Third, Todtman contends that the district court's decision to make Todtman's liability joint and several with Scotto's liability was based on the district court's mistaken belief that the collateral posted by John Brady had not yet been disbursed to Scotto. Todtman contends that the district court was under the false impression that the sanctions amount could be taken from that collateral before it was released by the court. We disagree. The district court clearly understood that the collateral had been disbursed to Scotto: It discussed "the $271,817.43 disbursed from collateral posted by defendant" and referred to the stipulation and order providing for the disbursement. App'x at 1486 (emphasis added). Moreover, the district court in no way indicated that the sanction--or its joint and several nature--had been imposed based on the understanding that Scotto would be paying the full amount on behalf of both Scotto and Todtman out of the collateral that had been posted by Brady. The district court did not discuss the collateral in the context of Todtman's motion for reconsideration, Todtman's ability to pay, or Todtman's liability more broadly.
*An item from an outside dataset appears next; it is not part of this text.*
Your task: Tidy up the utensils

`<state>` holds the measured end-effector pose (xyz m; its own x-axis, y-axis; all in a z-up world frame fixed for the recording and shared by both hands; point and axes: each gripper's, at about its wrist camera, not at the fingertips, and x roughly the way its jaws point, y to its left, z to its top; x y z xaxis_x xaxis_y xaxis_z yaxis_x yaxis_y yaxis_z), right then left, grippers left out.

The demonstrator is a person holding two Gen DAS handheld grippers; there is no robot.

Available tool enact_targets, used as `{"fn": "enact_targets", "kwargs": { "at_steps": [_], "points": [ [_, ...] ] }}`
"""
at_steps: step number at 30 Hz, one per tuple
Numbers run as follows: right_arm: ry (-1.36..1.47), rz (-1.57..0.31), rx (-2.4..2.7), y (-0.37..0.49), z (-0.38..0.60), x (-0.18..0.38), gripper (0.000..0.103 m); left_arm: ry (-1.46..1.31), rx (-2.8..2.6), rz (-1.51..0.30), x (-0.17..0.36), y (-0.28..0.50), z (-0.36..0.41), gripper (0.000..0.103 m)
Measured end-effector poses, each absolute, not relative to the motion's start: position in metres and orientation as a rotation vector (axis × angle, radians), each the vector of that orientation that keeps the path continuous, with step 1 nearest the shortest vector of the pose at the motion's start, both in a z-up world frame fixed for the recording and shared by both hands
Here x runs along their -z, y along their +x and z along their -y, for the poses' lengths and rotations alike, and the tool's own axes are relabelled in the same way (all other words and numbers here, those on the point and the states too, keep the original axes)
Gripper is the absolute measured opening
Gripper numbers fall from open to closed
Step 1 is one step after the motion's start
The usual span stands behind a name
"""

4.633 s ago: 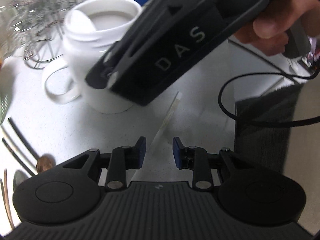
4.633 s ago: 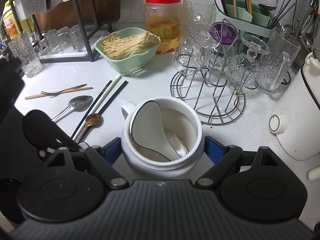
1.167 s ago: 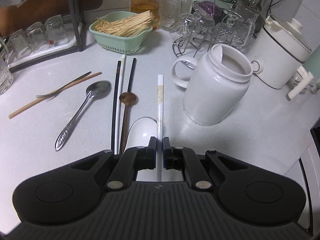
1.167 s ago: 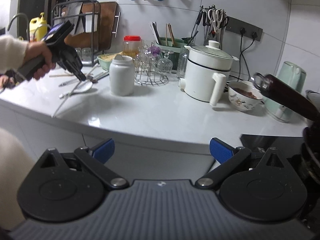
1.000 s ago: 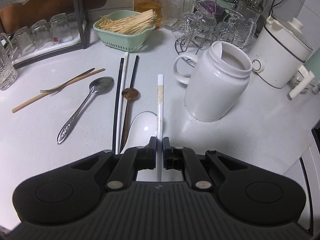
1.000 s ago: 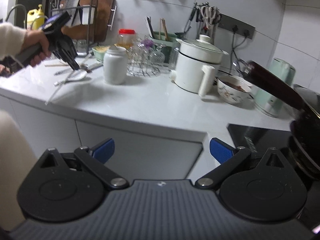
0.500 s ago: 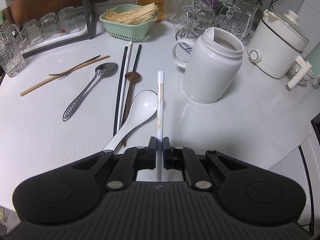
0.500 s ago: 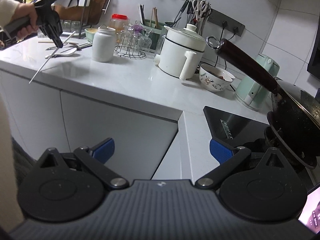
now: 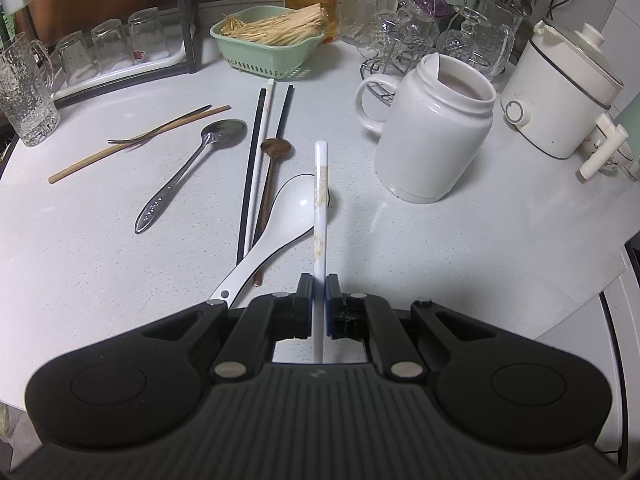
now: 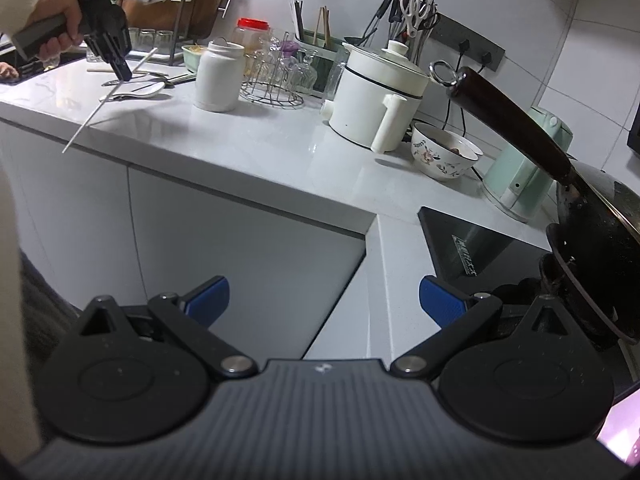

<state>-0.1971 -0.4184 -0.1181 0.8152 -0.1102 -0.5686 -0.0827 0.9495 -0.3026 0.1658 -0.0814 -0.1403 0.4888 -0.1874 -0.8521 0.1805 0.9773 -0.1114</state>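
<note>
From the left wrist view, the left gripper is clamped narrow on a white chopstick, which points forward above the worktop toward its back edge. Under the chopstick lies a white ceramic spoon, bowl toward the back. Left of it lie a brown wooden spoon, a pair of black chopsticks with another white one between them, a metal spoon, and a wooden chopstick crossed by a thin fork. A white jar with a handle stands to the right of the chopstick tip, a spoon handle leaning inside its mouth. A green basket of sticks sits near the back edge.

From the right wrist view, the right gripper stands wide apart with nothing between its blue pads, held off the front edge of the worktop, before the cabinet fronts. Far to the left a hand holds the left gripper, its chopstick slanting down past the front edge. A dark pan sits at the right.
</note>
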Motion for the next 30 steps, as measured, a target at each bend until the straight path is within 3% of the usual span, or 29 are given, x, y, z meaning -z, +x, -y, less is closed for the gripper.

We turn now to Brady's cross-appeal. Brady argues that the district court abused its discretion by excluding from the sanctions award all fees incurred prior to the filing of the Third Amended Complaint. We disagree. During the discovery period between the filing of the Second Amended Complaint and the Third Amended Complaint, it became apparent that the accuracy of Scotto's tax returns was subject to serious question. Scotto attributed the relevant losses on his 2004 Schedule D to transactions made through a brokerage firm called "First Providence." At a deposition on December 5, 2006, Scotto claimed that the correct name of the brokerage firm was actually "L.H. Ross or L.H. Roth"--after having been informed that First Providence was out of business at the time of the alleged transactions. At a hearing on June 15, 2007, Judge Scheindlin stated that the case would be referred to the United States Attorney for investigation into possible tax fraud. Then, one week prior to the filing of the Third Amended Complaint, a defense attorney stated at a hearing in Ciacci's presence that a clearing firm for L.H. Ross had no record of an account under Scotto's name. This made any reliance on Scotto's story or on the tax returns objectively unreasonable. "[T]he point at which an argument turns from merely 'losing' to losing and sanctionable is often difficult to discern," Motown Prods., Inc. v. Cacomm, Inc., 849 F.2d 781, 785 (2d Cir. 1988) (per curiam), and we do not think that the district court abused its discretion in identifying that point as the filing of the Third Amended Complaint.